| Problem statement |
What is needed is an exact copy of every line in the listing.

*** Opening Given material ***

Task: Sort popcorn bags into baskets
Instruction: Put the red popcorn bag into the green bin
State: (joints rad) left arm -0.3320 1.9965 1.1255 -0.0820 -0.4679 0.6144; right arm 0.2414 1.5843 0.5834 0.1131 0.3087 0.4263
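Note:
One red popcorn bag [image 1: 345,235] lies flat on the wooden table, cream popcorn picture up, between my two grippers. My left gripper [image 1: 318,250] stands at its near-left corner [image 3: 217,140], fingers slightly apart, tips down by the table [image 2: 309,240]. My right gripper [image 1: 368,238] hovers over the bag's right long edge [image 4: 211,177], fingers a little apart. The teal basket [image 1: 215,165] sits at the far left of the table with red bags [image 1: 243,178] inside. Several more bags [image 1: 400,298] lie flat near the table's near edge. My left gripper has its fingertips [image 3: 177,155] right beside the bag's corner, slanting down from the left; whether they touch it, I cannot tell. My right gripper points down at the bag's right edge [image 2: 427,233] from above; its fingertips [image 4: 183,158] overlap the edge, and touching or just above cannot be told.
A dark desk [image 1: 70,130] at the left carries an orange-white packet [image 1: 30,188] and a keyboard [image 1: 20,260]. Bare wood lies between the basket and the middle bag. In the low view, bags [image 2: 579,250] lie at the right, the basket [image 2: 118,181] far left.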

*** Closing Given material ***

| Answer to this problem |
Task: Sort popcorn bags into baskets
Instruction: Put the red popcorn bag into the green bin
State: (joints rad) left arm -0.3320 1.9965 1.1255 -0.0820 -0.4679 0.6144; right arm 0.2414 1.5843 0.5834 0.1131 0.3087 0.4263
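Note:
One red popcorn bag [image 1: 345,235] lies flat on the wooden table, cream popcorn picture up, between my two grippers. My left gripper [image 1: 318,250] stands at its near-left corner [image 3: 217,140], fingers slightly apart, tips down by the table [image 2: 309,240]. My right gripper [image 1: 368,238] hovers over the bag's right long edge [image 4: 211,177], fingers a little apart. The teal basket [image 1: 215,165] sits at the far left of the table with red bags [image 1: 243,178] inside. Several more bags [image 1: 400,298] lie flat near the table's near edge. My left gripper has its fingertips [image 3: 177,155] right beside the bag's corner, slanting down from the left; whether they touch it, I cannot tell. My right gripper points down at the bag's right edge [image 2: 427,233] from above; its fingertips [image 4: 183,158] overlap the edge, and touching or just above cannot be told.
A dark desk [image 1: 70,130] at the left carries an orange-white packet [image 1: 30,188] and a keyboard [image 1: 20,260]. Bare wood lies between the basket and the middle bag. In the low view, bags [image 2: 579,250] lie at the right, the basket [image 2: 118,181] far left.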

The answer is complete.